Speaking of Google Maps, I'm suprised at how dumb the address recognition is! Unless you type in the exact address, it tells you it doesn't understand. This is suprising when Google Search itself has a facility where it prompts when it thinks you have made a mistake: Search for Map and Directoins and you get a "Did you mean: Map directions" I also remember the Irish equivalent service BizMaps. They once provided a service charged through your mobile phone. If the address was wrong, it would offer you a list of likely addresses which you could select from. It was a much better experience, as addresses are very easy to mistype.
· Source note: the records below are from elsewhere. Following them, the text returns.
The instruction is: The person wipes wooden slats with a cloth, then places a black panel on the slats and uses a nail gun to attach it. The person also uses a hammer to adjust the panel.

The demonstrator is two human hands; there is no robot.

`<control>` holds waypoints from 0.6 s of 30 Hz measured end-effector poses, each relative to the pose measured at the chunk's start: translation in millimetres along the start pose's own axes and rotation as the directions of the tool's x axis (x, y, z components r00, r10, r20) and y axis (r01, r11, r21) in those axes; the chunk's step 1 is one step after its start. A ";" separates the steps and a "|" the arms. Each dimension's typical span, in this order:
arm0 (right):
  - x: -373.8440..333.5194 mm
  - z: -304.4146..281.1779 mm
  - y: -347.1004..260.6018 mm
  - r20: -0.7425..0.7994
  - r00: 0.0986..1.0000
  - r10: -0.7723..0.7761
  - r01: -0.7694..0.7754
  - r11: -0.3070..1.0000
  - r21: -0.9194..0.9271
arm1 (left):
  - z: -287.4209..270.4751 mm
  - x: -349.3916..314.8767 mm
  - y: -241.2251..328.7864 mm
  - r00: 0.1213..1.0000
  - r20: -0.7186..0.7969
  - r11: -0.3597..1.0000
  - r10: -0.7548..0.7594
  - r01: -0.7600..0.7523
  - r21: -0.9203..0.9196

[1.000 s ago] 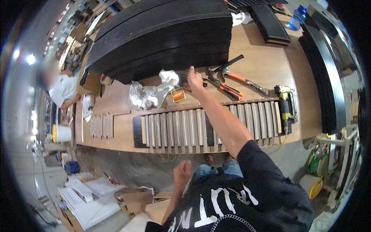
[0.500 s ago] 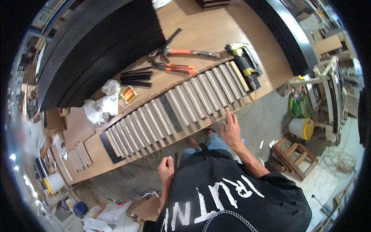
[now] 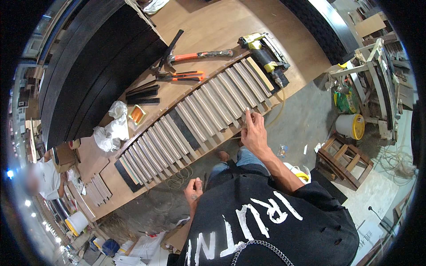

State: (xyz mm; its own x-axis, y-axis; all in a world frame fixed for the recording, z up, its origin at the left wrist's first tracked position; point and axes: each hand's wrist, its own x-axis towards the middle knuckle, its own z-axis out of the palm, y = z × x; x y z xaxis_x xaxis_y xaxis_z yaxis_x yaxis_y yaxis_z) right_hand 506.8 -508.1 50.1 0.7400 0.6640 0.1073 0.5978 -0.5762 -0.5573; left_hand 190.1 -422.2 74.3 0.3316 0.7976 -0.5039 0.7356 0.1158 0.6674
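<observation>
A long row of grey-brown slats point(image 3: 216, 103) lies side by side along the near edge of the wooden workbench point(image 3: 299, 80). One black strip point(image 3: 185, 128) sits among them, and a black piece point(image 3: 128, 176) ends the row at the left. My right hand point(image 3: 255, 135) reaches over the bench edge, its index finger stretched to the near ends of the slats toward the right. That hand appears to hold nothing. Down beside my body, apart from the bench, my left hand point(image 3: 193, 191) is loosely curled, with no object visible in it.
A yellow-and-black nail gun point(image 3: 266, 57) lies past the row's right end. Behind the slats are a claw hammer point(image 3: 202, 55), orange-handled pliers point(image 3: 186, 76), a white bag point(image 3: 113, 128) and tall black boards point(image 3: 102, 66). A person point(image 3: 46, 179) stands at far left. A wooden frame point(image 3: 345, 162) lies on the floor.
The view has shifted, so the tools and the row's right end appear farther left. My right hand stays at the slat ends, its fingers a little more bent. My left hand remains low.
</observation>
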 end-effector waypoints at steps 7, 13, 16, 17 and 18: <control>1.3 -8.2 -2.4 -0.023 1.000 -0.008 0.010 0.996 0.084 | 9.1 -0.7 -14.3 1.000 -0.004 0.999 -0.009 0.009 -0.047; 5.2 -16.1 13.3 0.026 0.969 0.244 -0.228 0.854 0.467 | 9.8 -1.3 -22.9 0.999 -0.017 0.993 -0.032 0.030 -0.114; 10.2 -22.6 16.8 0.041 0.963 0.268 -0.260 0.873 0.414 | 14.9 -2.5 -18.6 0.999 -0.041 0.994 -0.014 0.009 -0.108; 11.5 -21.7 22.2 0.009 0.970 0.244 -0.231 0.905 0.356 | 15.3 -2.7 -17.8 0.999 -0.036 0.994 -0.023 0.019 -0.111; 12.7 -21.5 26.0 -0.022 0.975 0.219 -0.203 0.933 0.296 | 15.6 -2.5 -17.1 0.999 -0.030 0.993 -0.033 0.029 -0.114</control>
State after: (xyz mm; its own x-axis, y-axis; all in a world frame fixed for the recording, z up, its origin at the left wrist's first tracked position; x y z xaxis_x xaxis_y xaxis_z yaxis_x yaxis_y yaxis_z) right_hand 538.3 -524.9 54.7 0.8596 0.5109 0.0010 0.3168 -0.5314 -0.7856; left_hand 185.8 -435.4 55.6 0.2899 0.8106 -0.5089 0.6729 0.2055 0.7106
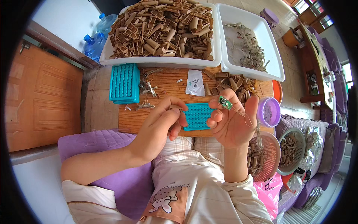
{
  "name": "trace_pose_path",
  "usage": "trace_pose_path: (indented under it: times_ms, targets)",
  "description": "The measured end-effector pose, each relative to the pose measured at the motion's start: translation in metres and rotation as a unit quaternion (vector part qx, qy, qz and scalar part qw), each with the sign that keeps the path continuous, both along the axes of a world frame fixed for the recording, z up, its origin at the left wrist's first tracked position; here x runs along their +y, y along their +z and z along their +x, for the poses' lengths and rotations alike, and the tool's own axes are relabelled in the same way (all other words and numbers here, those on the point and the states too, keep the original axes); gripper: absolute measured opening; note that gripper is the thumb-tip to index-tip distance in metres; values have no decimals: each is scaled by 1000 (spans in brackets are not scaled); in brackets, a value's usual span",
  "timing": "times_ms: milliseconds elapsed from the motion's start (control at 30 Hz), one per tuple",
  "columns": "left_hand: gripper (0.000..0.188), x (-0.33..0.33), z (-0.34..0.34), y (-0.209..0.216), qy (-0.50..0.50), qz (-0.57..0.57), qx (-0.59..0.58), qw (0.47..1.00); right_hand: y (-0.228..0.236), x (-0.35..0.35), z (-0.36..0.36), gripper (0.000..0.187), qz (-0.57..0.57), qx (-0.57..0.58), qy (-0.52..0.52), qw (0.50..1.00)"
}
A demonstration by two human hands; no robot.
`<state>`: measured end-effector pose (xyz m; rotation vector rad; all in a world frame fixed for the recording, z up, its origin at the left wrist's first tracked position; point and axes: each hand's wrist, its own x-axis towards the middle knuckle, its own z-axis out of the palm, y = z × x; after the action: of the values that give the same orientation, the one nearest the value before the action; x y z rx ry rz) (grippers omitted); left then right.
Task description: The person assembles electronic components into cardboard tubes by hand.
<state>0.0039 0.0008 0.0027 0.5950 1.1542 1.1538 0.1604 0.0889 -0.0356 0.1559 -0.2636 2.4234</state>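
My right hand [235, 125] is turned palm up over the table, holding a small green circuit board [225, 103] at its fingers. Thin wires [244, 115] trail from the board across the palm and hang down past the wrist. To its left, my left hand [161, 121] is closed in a pinch. A bit of something brown shows at its fingertips, mostly hidden by them. Between and behind both hands lies a teal tray with rows of small round holes [197, 116], flat on the wooden table [167, 84].
A white bin [160, 61] heaped with brown plastic shells and another white bin [276, 61] with tangled wires stand behind. Stacked teal trays [124, 83] sit left, near loose wired parts [149, 89]. Loose brown shells [238, 84], a purple tub [269, 112] and baskets [274, 149] are right.
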Motion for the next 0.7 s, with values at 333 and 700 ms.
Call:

Wednesday, August 31, 2005
Jon Udell pointed at an excellent google map hack called gmapPedometer. It allows you to plot a walking or jogging route and calculates the distance and calories burnt. In a previous life I used to do a bit of jogging and would spend quite a bit of time in the car plotting routes and recording distances for future runs. I can see huge benefit in this hack. Now to get off my arse and start jogging again!
Wednesday, August 17, 2005
No matter how many times I give presentations I still get nervous. The level of nervousness is a direct consequence of the audience I'm presenting too. Although its a nuisance it has its advantages, I tend to make sure I'm well prepared and have rehearsed it several times. When I started presenting first I used rescue remedy. It's a herbal concoction that calms you down. It worked, though it could be just the placebo effect.
Monday, August 08, 2005
Richard Monson-Haefel asks how do you keep abreast of all the information available today. He lists four main tools in his post Del.icio.us, , MindManager, Wikipedia and Google. I have never used MindManager so I can't comment on that one, but the others I use to varying degrees. I would add two more tools to the mix Safari and Gartner.
- Safari is an online book resource. It has approximately 3,500 books available from technical publishers such as O'Reilly, Addison Wesley, IBM, Microsoft etc... It's an absolutely fantastic resource, though it costs. I use it for researching and understanding existing technologies
- Gartner(Richard works for a Gartner competitor) is another key resource that I use. As distinct from Safari I use Gartner for researching and understanding new and converging technologies.